But, in the moment they killed him, the case was closed. Yet, even today, there are people appearing with new testimony, new evidence against him. Maybe it would have been better to give him six or
eleven million life sentences and kept him in prison as a warning to the murderers of tomorrow and, each time new charges surface, to bring him back into the glass booth and let him answer them and
let a judge decide. The trial is a lesson. But I don’t know.’

What was the lesson of the Eichmann trial? At a time when the world was distancing itself from the Holocaust as a historical aberration and neo-Nazi revisionists were beginning to claim that
Auschwitz and Anne Frank never really happened, Eichmann’s testimony belied these lies. And, as Wiesenthal put it in the original German version of the 1988 memoir,
Justice, Not
Vengeance
: ‘The Eichmann trial conveyed an essential deep understanding of the Nazi death machinery and its most important protagonists. Since that time, the world now understands the
concept of “desk murderer”. We know that one doesn’t need to be fanatical, sadistic, or
mentally ill to murder millions; that it is enough to be a loyal
follower eager to do one’s duty for a
Führer
, and that mass murderers absolutely need not be – indeed, cannot be! – asocial. On the contrary, mass murder on a large
scale presupposes a social conformist for a murderer.’ To which he added in an interview: ‘These people were often good family men, good fathers. They gave to the poor. They loved
flowers. But they killed people. Why? Because they had the idea that they did not need to think. Hitler would think for them. Not one was born a murderer.’

Criticism from Israel hurts Simon. In practically the same breath, Tuviah Friedman claimed that Eichmann’s first words to his captors were ‘Which one of you is
Friedman?’ and complained that ‘They always talk about Wiesenthal, never about me.’ And Isser Harel, leader of the Eichmann abduction, not only made Wiesenthal a non-person in his
1975 memoir,
The House on Garibaldi Street
(even though Simon had supplied Harel’s publisher with an important postwar, pre-capture photo of Eichmann, available nowhere else, to
illustrate it), but, when questioned about the omission by a Dutch interviewer, said of Simon that ‘his information didn’t lead to Eichmann’s tracks.’

Wiesenthal’s response back in 1975 was to term Harel’s words ‘an assault on the credibility of my Documentation Centre. Harel is trying to get even more honour than he has
coming, although I’m not trying to belittle his accomplishments of arresting and kidnapping Eichmann.

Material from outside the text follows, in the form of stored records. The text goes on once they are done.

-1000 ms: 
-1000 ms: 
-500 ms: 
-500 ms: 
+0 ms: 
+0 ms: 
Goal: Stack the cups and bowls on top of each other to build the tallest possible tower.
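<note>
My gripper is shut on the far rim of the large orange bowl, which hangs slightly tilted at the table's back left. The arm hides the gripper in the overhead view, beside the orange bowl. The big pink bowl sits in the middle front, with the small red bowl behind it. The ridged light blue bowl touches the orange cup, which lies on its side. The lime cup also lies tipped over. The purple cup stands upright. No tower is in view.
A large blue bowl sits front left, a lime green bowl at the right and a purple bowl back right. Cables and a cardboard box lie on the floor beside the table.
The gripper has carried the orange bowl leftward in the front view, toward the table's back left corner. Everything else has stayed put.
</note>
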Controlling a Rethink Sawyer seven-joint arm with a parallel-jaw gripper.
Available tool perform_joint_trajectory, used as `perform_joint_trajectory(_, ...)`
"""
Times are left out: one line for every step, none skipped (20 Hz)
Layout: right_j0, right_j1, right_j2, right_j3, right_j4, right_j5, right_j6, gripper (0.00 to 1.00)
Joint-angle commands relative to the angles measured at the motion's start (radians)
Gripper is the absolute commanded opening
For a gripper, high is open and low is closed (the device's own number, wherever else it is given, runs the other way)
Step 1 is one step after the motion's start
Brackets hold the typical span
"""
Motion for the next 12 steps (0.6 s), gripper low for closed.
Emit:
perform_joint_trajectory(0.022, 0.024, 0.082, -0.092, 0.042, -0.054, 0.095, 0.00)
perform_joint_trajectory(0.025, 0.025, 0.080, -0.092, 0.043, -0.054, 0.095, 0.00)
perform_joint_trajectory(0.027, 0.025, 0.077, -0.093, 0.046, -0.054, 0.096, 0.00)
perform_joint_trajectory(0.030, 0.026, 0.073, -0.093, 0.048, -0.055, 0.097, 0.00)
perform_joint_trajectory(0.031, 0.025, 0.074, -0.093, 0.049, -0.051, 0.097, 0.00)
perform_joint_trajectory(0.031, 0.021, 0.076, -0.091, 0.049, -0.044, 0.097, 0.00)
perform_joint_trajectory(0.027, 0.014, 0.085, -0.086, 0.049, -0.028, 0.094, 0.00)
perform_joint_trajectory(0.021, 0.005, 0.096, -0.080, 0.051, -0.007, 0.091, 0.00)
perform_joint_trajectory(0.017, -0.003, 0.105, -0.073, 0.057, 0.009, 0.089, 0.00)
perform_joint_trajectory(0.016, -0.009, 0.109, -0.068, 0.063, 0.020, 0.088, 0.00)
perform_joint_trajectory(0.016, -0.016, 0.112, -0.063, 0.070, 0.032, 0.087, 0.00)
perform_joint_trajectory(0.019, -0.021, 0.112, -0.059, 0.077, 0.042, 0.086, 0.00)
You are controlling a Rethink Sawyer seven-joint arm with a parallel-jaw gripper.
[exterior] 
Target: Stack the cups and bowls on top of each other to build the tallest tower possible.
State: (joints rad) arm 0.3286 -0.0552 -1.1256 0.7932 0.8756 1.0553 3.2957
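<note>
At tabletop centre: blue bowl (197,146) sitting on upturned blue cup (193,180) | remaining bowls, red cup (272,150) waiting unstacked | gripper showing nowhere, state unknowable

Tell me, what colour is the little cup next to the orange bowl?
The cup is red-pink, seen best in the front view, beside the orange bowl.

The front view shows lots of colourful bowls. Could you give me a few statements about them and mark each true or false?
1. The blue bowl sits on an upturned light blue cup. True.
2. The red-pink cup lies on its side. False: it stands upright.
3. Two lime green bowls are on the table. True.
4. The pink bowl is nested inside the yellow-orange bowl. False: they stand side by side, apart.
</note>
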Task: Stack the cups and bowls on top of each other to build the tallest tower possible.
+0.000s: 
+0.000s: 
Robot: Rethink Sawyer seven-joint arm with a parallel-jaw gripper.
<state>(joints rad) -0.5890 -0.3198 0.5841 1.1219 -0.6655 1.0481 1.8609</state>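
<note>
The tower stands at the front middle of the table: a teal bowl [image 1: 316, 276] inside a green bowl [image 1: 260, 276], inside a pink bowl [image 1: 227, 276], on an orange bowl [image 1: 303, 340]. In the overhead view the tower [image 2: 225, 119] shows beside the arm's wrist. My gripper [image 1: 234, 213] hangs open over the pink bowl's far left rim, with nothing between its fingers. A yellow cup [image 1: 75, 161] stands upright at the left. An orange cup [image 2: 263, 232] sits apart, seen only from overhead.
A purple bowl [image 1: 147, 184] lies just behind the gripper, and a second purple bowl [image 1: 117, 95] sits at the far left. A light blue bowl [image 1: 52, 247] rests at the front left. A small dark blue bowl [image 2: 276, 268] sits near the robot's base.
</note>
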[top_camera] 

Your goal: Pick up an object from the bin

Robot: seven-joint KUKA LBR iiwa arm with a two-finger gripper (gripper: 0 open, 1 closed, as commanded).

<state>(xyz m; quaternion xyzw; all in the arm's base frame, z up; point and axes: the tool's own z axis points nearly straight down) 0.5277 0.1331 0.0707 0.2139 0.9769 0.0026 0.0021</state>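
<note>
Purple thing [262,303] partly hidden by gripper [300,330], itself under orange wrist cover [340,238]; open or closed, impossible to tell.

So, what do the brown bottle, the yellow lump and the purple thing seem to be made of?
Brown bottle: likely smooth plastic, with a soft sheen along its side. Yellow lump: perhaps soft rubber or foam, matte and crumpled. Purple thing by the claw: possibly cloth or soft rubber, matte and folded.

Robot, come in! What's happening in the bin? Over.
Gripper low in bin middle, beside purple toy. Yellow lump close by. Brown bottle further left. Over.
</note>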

Look, the capture of Eichmann was a mosaic, a picture puzzle, and in it I had my place.
Harel is trying to deny me this and I protest this.’

Over the years, Harel kept bad-mouthing Wiesenthal. He was cited in a footnote to a 1986 book,
Mengele: the Complete Story
, as telling co-authors Gerald L. Posner and John Ware that
neither Friedman nor Wiesenthal played any role in finding Eichmann. On a 1989 trip to the US, Harel found that ‘everywhere I visited, people would say, “Where is Wiesenthal in the
[Eichmann] operation?” because he was telling everybody he was behind all this. I was obliged to tell them it’s not true.’ Finally, in May 1991, when Harel went to New York to be
honoured by the World Jewish Congress, he gave an interview to the
Jerusalem Post’s
correspondent there, Jonathan Schachter, which the newspaper headlined:
WIESENTHAL HAD

NO ROLE

IN EICHMANN KIDNAPPING
’.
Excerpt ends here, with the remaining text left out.